For the decomposition of \(\mathrm{Ag}_{2} \mathrm{O}\) : $$ 2 \mathrm{Ag}_{2} \mathrm{O}(s) \longrightarrow 4 \mathrm{Ag}(s)+\mathrm{O}_{2}(g) $$ (a) Obtain an expression for \(\Delta G^{\circ}\) as a function of temperature. Prepare a table of \(\Delta G^{\circ}\) values at \(100 \mathrm{~K}\) intervals between \(100 \mathrm{~K}\) and \(500 \mathrm{~K}\). (b) Calculate the temperature at which \(\Delta G^{\circ}=0\).
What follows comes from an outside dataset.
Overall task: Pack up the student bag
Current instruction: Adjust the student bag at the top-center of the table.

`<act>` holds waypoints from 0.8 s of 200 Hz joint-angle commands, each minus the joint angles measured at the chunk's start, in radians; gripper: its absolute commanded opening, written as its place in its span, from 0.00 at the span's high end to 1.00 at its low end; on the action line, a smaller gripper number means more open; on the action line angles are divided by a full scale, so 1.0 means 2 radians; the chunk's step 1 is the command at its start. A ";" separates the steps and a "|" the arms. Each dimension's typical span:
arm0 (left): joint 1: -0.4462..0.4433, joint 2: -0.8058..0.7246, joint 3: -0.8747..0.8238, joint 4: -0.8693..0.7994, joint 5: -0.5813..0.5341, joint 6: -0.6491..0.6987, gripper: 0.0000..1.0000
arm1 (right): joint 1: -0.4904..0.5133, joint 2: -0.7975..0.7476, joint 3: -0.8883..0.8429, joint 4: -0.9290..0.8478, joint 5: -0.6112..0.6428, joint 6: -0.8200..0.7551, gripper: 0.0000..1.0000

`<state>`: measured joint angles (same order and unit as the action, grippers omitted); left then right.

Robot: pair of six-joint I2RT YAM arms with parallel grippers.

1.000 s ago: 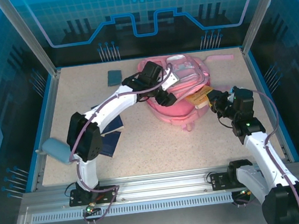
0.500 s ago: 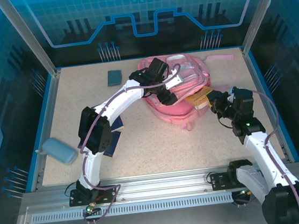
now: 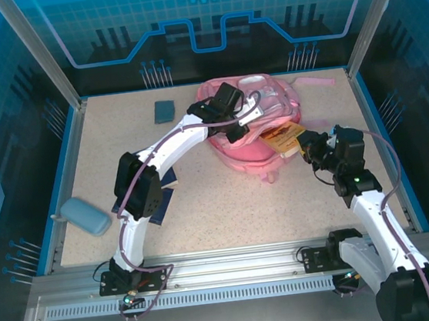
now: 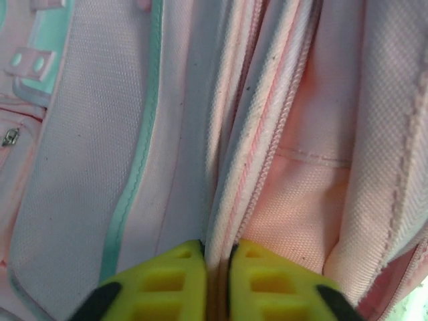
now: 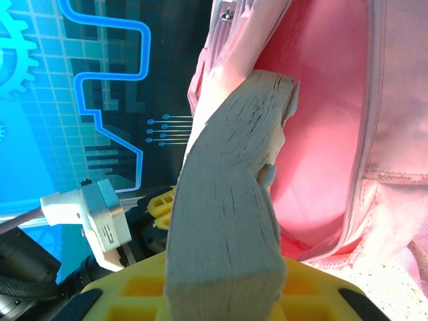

Which of the following processes are spontaneous? (a) cleaning up your desk (b) building a house of cards (c) sugar dissolving in hot water

In the laboratory, \(\mathrm{POCl}_{3}\) (phosphorus oxychloride) is used in the manufacture of phosphate esters, which are used in flame retardants and pesticides. It can be prepared by the following reaction at \(25^{\circ} \mathrm{C}\) : $$ \begin{array}{l} 2 \mathrm{PCl}_{3}(g)+\mathrm{O}_{2}(g) \longrightarrow 2 \mathrm{POCl}_{3}(g) \\\ \Delta H^{\circ}=-572 \mathrm{~kJ} ; \Delta G^{\circ}=-518.7 \mathrm{~kJ} \end{array} $$ (a) Calculate \(\Delta S^{\circ} .\) Is the sign reasonable? (b) Calculate \(S^{\circ}\) for \(\mathrm{POCl}_{3}\). (c) Calculate \(\Delta H_{\mathrm{f}}^{\circ}\) for \(\mathrm{POCl}_{3}\).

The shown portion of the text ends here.